Desires and Delights
A few years ago I memorized Psalm 37:4. "Delight yourself in the Lord,
and he will give you the desires of your heart." When I memorized it I was in the most broken season of my life up till then. One that is now the second most broken I have ever been. I wrestled with this verse long and hard and held it as a promise that would one day be fulfilled. And if you would have asked me four short weeks ago I would have bellowed out in joy how I hung to this verse for years and was beginning to taste the sweetness of its promise being fulfilled.
And in the blink of an eye, all of that changed. My person was taken from this world. And with her, every plan, hope, dream, and desire for the future died in that car with her.
This morning as I sat down to read I found myself back in this chapter. And I again read this verse that is so familiar to me. I'm sure this is the point where I 'should' say that this verse is still as sweet as it has ever been. I'm 'supposed' to say that this verse still feels like a strong tower in which I can take refuge and be safe. But that's not honest. And far too often in grief, at least for me, we proclaim that times of faith and hide the fear, doubt, and anger that will come with any honest grief.

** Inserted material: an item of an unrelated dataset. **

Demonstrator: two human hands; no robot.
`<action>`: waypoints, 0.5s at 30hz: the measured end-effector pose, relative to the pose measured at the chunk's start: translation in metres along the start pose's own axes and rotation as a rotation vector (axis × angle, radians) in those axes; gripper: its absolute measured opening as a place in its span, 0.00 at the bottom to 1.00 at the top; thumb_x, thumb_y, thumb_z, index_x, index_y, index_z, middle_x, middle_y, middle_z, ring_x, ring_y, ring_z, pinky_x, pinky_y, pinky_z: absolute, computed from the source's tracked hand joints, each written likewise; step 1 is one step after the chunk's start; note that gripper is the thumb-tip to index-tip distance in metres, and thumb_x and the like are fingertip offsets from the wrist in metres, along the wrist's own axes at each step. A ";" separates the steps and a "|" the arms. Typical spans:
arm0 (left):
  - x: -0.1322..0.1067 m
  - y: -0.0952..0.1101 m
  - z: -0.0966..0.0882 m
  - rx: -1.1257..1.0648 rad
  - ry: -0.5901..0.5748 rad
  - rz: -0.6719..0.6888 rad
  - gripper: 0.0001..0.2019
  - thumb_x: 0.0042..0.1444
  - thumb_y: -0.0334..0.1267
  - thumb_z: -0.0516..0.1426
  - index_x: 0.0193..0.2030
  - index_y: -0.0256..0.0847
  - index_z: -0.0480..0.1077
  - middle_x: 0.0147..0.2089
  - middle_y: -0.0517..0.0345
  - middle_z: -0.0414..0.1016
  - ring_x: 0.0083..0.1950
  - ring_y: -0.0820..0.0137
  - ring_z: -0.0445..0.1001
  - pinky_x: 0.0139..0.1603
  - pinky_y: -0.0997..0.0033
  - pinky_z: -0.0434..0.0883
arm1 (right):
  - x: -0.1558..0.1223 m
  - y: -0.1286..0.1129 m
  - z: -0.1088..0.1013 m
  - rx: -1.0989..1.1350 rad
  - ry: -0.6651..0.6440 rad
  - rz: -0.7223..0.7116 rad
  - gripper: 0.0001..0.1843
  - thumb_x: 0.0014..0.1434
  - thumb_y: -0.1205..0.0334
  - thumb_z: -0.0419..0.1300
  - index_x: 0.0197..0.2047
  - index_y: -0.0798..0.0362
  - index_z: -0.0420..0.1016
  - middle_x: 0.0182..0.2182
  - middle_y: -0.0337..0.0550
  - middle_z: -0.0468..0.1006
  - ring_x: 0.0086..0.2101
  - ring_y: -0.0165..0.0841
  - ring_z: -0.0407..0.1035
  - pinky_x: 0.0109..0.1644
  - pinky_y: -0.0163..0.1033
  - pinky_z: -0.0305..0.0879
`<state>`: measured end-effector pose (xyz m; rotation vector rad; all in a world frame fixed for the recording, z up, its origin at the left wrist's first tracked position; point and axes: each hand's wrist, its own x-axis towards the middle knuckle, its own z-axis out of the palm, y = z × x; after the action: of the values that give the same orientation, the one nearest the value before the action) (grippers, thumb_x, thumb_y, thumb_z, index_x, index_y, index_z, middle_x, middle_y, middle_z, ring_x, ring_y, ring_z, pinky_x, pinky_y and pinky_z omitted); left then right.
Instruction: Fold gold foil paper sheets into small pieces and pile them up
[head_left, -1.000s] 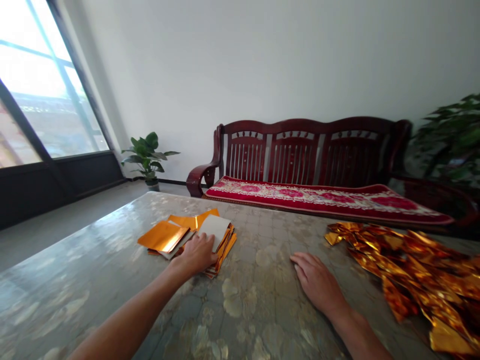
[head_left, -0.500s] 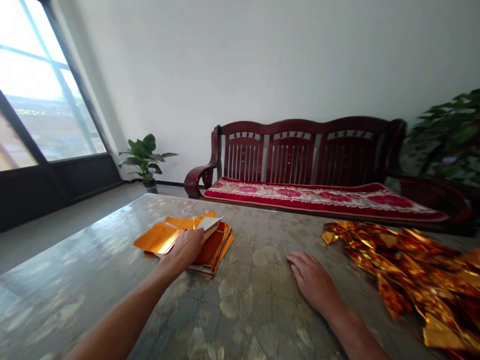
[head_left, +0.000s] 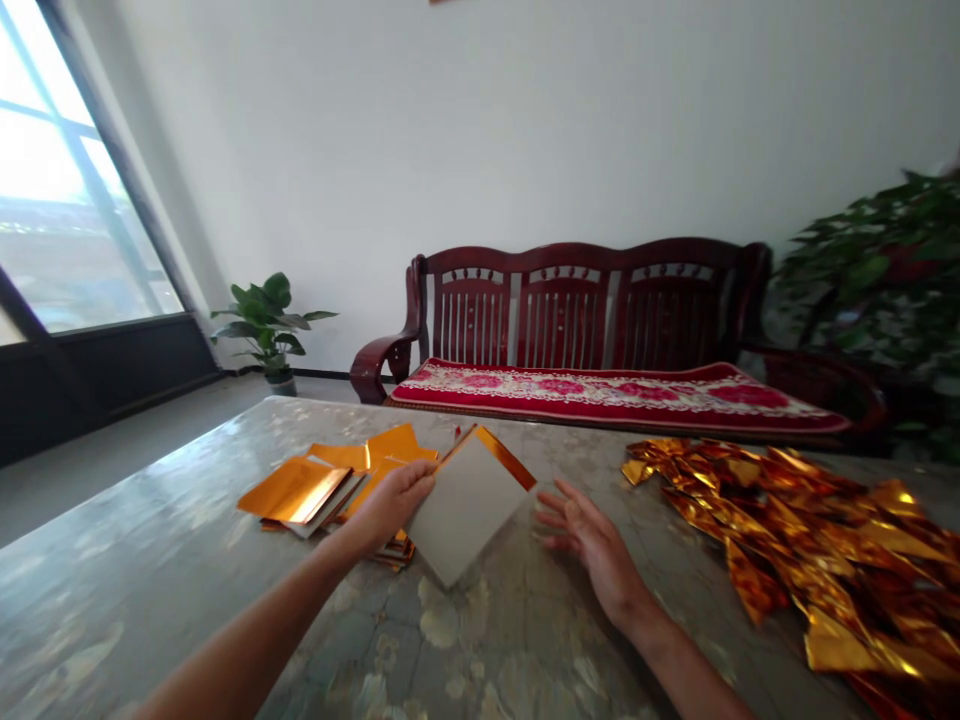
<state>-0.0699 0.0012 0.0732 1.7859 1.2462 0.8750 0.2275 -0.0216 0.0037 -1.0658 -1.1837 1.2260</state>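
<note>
Above table [head_left: 187, 560], left hand [head_left: 395, 503] holding paper [head_left: 466, 512], right hand [head_left: 598, 540] perhaps touching

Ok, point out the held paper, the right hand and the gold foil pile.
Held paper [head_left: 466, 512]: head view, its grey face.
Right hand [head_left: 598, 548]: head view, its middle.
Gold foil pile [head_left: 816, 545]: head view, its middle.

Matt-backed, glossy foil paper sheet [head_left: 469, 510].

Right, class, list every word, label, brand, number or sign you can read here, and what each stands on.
None: no text can be read. The paper in the left hand shows plain grey and gold; the seat cover shows flowers, no lettering.
</note>
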 end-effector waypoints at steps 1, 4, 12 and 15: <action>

As I read that verse this morning it took me a few minutes to read any further. This verse that had so recently been sweet as honey now felt like wormwood in my mouth. I was in the season where I was able to delight in the Lord more than I ever had. I was more like Jesus than I believe I have ever been before. I was going through, and planning life, with a person who pushed me and encouraged me to be like Jesus more than anyone else in my life ever had. She was the one who so pushed me to delight in the Lord, and she was the desire of my heart. And I found myself sitting on a porch, Bible in hand, coffee on the table, pipe in my teeth, angry at God.

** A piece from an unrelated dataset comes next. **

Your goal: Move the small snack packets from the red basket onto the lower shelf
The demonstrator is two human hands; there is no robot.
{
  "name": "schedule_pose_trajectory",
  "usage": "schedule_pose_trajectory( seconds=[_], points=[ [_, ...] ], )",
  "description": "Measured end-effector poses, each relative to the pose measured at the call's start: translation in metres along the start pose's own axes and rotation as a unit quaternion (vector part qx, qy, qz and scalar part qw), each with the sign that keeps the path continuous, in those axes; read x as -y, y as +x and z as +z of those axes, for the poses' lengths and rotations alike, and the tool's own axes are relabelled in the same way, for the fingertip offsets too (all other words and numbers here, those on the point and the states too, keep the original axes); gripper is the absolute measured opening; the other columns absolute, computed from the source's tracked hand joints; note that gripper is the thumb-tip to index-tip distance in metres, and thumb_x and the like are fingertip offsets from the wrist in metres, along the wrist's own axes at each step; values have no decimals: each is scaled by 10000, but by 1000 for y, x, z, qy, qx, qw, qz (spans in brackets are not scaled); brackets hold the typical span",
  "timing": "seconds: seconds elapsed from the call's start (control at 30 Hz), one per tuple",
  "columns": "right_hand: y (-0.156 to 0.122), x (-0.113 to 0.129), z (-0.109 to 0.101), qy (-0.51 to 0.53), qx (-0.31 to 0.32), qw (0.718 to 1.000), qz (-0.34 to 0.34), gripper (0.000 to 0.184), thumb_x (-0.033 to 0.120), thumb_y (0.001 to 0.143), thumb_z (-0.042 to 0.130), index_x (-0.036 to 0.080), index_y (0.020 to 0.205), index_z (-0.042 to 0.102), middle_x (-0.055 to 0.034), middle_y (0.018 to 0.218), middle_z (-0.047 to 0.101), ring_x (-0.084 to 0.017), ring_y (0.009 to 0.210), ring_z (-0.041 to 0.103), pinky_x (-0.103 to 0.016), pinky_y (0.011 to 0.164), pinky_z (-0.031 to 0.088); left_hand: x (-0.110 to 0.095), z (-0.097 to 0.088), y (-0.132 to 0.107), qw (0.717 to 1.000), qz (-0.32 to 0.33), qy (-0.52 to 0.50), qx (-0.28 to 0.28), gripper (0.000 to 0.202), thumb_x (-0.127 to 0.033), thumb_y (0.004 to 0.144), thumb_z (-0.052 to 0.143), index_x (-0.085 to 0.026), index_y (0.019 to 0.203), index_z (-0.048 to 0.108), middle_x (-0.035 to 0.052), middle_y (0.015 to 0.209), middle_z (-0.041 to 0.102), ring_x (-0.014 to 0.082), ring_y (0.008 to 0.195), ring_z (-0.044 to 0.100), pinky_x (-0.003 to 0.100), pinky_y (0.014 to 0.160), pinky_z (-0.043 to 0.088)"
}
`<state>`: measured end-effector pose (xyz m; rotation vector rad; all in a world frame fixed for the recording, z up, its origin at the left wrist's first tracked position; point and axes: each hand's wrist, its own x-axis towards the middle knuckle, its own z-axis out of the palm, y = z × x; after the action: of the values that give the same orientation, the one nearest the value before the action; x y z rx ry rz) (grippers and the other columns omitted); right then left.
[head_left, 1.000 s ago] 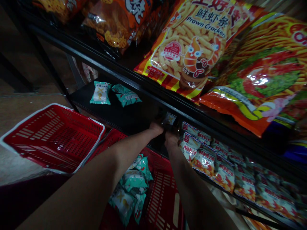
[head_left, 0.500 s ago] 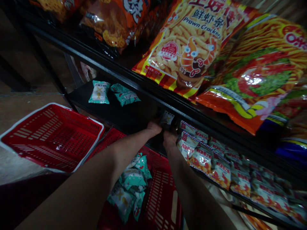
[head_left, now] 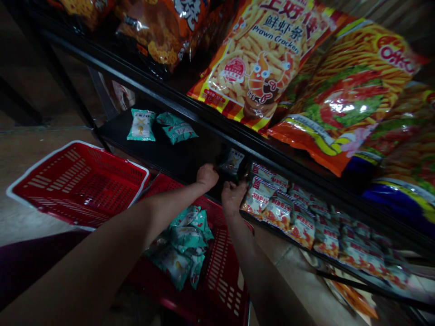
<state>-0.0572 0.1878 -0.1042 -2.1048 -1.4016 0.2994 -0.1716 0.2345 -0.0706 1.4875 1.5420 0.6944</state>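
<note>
My left hand (head_left: 207, 176) is just in front of the lower shelf's edge, its fingers curled in; what they hold, if anything, is hidden. Close to its right, my right hand (head_left: 234, 194) has thumb and fingers apart and nothing visible between them. Just beyond both hands, a dark-looking snack packet (head_left: 234, 160) lies in the shadow of the lower shelf (head_left: 156, 154). Two teal snack packets, one face up (head_left: 142, 125) and one on its side (head_left: 176, 128), lie further left there. Beneath my forearms, several teal packets (head_left: 188, 237) are heaped in a red basket (head_left: 220, 271).
Another red basket (head_left: 78, 185) with a white rim stands at the left. White-and-red snack packets (head_left: 282, 208) line the lower shelf at the right. Above, the upper shelf's black edge (head_left: 142, 93) runs across, bearing large bags such as prawn crackers (head_left: 251, 68).
Both hands have drawn back toward me from the dark packet, which stays on the shelf. The gap between the hands and the packet has widened. The view has shifted slightly.
</note>
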Motion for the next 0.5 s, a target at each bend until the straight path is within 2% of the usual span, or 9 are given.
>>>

I was angry because I felt cheated. I felt as though there was no way that this thing could be made right. That there was no way that this could "work together for my good".

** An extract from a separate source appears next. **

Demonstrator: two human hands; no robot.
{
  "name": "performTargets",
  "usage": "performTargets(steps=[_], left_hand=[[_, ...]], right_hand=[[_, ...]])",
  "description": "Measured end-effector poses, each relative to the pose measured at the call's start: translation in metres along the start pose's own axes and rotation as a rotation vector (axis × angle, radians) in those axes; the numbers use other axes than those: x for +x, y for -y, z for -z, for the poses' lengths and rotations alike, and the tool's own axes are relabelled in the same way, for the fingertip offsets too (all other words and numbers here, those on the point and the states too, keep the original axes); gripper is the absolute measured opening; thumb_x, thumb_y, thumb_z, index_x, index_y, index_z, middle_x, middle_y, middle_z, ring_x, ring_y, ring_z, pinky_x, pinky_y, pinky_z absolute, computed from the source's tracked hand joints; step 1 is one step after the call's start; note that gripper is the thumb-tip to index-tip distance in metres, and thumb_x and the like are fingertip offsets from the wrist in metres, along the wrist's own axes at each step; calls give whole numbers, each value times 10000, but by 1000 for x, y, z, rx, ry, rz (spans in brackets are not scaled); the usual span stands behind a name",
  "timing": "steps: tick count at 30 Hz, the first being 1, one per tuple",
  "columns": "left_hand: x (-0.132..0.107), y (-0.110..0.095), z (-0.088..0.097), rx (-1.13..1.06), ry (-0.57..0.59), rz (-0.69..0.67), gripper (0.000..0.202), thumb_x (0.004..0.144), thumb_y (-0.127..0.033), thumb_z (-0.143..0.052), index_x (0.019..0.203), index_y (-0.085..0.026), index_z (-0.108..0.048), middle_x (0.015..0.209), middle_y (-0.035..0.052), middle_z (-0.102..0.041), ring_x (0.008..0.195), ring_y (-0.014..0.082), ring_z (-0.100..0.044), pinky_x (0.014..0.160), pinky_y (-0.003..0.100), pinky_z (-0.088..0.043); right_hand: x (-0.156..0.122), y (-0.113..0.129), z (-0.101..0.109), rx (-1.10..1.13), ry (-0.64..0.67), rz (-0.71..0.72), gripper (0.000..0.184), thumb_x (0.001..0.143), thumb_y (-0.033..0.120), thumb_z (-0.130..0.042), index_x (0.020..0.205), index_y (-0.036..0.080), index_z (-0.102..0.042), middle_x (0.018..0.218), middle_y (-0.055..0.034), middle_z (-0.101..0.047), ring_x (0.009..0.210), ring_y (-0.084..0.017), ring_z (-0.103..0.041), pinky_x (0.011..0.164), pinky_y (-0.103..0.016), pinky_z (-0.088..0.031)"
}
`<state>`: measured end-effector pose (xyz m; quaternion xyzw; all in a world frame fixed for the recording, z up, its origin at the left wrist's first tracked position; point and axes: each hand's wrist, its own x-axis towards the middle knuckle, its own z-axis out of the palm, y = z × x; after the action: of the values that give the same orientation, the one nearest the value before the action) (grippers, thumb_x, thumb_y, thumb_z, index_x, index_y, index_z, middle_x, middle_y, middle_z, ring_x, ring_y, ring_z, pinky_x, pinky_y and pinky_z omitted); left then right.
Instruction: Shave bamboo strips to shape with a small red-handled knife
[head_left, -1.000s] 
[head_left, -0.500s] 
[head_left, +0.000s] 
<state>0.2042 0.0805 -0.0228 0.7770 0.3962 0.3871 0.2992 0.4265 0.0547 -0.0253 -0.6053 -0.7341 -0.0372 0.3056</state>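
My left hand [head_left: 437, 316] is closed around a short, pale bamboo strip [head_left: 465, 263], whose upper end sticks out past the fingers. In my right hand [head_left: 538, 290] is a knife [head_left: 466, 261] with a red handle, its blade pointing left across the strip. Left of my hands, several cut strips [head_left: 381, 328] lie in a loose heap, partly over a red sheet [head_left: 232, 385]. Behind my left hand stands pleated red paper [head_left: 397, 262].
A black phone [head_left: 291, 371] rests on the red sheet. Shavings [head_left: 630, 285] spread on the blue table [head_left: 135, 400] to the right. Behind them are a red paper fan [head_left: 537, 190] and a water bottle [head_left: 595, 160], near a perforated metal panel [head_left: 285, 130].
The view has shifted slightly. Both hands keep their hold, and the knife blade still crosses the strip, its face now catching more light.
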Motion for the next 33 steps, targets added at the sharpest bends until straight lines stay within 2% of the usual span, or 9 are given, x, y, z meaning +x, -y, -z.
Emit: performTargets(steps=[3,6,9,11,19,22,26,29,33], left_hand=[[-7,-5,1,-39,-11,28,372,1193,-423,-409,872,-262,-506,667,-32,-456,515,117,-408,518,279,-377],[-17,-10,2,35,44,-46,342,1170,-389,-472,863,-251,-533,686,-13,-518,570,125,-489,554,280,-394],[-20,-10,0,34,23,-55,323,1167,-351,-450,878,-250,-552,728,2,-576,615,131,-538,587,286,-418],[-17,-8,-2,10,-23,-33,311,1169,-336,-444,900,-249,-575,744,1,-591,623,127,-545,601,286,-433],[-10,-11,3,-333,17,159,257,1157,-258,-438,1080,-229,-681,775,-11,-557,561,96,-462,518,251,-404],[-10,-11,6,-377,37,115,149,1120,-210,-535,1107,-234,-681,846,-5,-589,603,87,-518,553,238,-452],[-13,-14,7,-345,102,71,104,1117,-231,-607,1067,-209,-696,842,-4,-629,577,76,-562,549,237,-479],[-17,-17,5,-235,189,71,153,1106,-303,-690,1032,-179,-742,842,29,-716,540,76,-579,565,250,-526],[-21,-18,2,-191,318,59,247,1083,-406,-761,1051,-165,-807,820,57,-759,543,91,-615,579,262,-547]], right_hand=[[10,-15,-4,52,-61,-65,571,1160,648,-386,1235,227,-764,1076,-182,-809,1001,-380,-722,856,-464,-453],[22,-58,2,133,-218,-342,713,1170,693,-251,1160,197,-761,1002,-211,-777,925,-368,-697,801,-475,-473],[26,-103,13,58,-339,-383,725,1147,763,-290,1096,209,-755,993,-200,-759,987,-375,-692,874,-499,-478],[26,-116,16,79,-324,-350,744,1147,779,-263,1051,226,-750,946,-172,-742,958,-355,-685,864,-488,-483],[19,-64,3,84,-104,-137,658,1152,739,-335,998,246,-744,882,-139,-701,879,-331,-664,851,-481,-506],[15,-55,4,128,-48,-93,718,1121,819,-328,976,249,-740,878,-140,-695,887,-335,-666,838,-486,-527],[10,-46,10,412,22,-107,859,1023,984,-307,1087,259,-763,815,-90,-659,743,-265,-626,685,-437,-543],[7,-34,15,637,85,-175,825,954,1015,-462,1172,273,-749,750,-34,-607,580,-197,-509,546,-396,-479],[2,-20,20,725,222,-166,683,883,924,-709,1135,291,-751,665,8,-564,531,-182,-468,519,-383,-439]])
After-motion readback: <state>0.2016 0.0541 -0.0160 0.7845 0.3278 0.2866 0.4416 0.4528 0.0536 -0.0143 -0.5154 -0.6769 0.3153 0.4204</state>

If you have ever tasted the bitter cup of grief then you understand this. And if you have tasted that cup and can't say you know this feeling then let me be the first to beg you to repent of your hypocrisy and the lies you tell yourself and others.
I was stuck. I felt a pull to continue to read and a desire to just put down my Bible and not ever pick it up again.
And, by the strength of empowering grace, I found myself continuing to read after some time. I found myself at another passage that I have memorized, though this is one I only placed in memory this past year. "The steps of a man are established by the Lord,
for the Lord upholds his hand." In this same chapter that gives the promise of our heart's delight is also found the promise that the same man/woman will fall. The verse does not say 'if he fall' but 'though he fall'. And I have fallen.
In his commentary on this chapter Spurgeon writes: "No saint shall fall finally or fatally.
Sorrow may bring us to the earth, and death may bring us to the
grave, but lower we cannot sink, and out of the lowest of all we shall
arise to the highest of all."
That is where I find myself. I feel I have been brought to the earth, even lower still being brought to the grave of my love. But there is hope yet to come. A hope I believe now in part and fight for even that amount of belief. But I also know that my salvation from this rests not on the strength of my hope, but the strength of Him I hope in. In seasons like this people love Romans 8:28. Well, people going through seasons like this don't...but people love to tell it to people in these seasons. One of the books I got from my fiance was Thomas Watson's All Things For Good. I thought it would be a good one to pick up in this season. And as I read I had to laugh a bit to myself, for the book is based on that verse I have grown tired of hearing these past three weeks. In the first chapter, Watson writes, "This expression 'work together' refers to medicine. Several poisonous ingredients put together, being tempered by the skill of the apothecary (doctor), make a sovereign medicine, and work together for the good of the patient. So all God's Providence, being divinely tempered and sanctified, work together for the best of the saints."
There is part of me that takes great comfort in this. I feel as though I have been given a poison, yet the Great Physician can mix this in a way to heal and bring life. But I must also admit, I only believe this in part. So I find myself at the place where I pray a borrowed prayer, "I believe but help my unbelief". When He heard this prayer, Jesus had no rebuke for such honesty. So I believe that there is none in this honest prayer for me, and none for those other honest enough to say the same.